Project management, traditionally employed to implement projects, has developed into Organizational Project Management as organizations are increasingly using projects to deliver strategies. The emergence of program and portfolio management has also contributed to this move.
PM researchers need to become more innovative in their research approaches. They need to connect with the broader currents of social science in relevant fields such as organization theory.
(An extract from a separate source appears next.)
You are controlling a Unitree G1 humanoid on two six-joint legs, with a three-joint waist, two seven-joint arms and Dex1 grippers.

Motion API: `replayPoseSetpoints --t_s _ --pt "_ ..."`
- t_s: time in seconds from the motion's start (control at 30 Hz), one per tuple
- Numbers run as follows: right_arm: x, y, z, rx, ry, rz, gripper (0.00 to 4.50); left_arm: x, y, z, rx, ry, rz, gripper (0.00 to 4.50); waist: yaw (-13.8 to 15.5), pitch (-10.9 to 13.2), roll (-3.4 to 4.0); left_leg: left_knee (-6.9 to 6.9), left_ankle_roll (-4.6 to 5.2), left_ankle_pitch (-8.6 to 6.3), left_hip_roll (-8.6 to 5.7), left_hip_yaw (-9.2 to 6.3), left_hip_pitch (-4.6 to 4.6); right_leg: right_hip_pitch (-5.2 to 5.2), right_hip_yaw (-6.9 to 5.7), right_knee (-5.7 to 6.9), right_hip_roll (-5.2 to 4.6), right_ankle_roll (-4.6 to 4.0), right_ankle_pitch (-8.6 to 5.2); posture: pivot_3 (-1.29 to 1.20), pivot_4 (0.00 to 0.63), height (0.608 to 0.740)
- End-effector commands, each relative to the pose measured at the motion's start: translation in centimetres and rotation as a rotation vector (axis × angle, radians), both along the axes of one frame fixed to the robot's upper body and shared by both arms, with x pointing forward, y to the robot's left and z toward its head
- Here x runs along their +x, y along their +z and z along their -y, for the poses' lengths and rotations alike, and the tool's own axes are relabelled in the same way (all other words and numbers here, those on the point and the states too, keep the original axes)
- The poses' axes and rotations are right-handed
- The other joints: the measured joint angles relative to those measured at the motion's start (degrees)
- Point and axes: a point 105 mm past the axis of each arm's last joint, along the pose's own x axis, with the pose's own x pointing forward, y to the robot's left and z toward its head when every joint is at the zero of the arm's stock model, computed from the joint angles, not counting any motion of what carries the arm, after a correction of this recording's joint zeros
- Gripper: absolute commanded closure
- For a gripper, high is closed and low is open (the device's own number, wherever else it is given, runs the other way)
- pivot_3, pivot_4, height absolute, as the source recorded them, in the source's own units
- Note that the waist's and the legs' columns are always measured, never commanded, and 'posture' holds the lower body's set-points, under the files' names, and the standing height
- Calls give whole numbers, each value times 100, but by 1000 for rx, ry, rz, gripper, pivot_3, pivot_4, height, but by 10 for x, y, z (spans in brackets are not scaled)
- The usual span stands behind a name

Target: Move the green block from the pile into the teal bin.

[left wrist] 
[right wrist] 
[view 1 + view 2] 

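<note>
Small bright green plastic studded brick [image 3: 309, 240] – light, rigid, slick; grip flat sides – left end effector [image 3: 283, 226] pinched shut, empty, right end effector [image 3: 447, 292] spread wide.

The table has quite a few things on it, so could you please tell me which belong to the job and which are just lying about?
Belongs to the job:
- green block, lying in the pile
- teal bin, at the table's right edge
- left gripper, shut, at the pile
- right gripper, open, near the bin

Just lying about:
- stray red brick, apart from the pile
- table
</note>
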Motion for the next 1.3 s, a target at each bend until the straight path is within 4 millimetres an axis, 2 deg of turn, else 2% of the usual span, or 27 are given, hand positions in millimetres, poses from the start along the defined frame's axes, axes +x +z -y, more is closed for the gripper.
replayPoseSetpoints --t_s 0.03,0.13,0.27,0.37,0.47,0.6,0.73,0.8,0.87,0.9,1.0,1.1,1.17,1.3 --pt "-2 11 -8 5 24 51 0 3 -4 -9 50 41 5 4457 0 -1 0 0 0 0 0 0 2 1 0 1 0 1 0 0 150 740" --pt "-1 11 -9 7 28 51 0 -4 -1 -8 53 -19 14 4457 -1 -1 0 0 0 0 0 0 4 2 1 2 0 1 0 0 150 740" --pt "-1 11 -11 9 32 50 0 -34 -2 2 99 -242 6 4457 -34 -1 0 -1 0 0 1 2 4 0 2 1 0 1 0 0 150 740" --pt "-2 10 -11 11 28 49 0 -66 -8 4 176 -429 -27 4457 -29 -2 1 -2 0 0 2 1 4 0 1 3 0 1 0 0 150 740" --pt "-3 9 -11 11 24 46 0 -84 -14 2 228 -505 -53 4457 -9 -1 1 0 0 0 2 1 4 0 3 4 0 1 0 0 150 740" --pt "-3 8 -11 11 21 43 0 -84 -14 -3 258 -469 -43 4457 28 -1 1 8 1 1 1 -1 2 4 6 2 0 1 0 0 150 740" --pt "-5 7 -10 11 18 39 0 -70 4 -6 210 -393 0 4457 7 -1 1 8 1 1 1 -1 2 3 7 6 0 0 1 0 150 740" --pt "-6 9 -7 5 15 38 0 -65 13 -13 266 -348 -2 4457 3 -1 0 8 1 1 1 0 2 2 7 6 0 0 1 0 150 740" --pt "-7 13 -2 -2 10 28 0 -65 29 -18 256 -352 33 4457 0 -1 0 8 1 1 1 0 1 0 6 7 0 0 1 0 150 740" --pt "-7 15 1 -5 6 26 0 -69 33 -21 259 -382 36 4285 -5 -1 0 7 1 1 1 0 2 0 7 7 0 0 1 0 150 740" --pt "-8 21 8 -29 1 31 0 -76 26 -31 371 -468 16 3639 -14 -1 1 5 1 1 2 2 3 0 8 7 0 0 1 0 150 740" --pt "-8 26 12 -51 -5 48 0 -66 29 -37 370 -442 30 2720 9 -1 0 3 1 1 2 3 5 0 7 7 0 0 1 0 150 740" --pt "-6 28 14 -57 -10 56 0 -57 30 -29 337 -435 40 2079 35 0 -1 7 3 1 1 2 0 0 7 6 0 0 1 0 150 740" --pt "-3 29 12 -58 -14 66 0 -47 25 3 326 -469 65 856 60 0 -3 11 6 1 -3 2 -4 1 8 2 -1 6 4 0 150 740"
Outside the specific field there is a great deal that can usefully be imported, transformed and translated so that it is fit for project management research purposes.
More trans-disciplinary, translational and transformational approaches for conducting project related research are required and this book goes a long way to provide the foundations for them.
The book encompasses reflections on fundamental questions underlying research, such as the type of knowledge sought, its epistemological and ontological assumptions as well as those questions and issues not raised.
The book broadens research methods and theory perspectives, drawing on contemporary approaches such as action research, soft systems methodology, activity theory, actor-network theory and other approaches.
The editors have included contemporary research methods allied to project research, such as organization science, organizational studies, sociology, behavioral science and biology, providing innovative invitations to research design and methodological choice.
The book makes a significant contribution to the development of project management research as a specialism in the broader social sciences. One which appreciates that any material construction is always a social construction as well, one that implies episteme and phronesis, knowledge and wisdom, as well as technique.
The most important aspects of project management are the meanings, interpretations and politic of projects and not merely the technical aspects.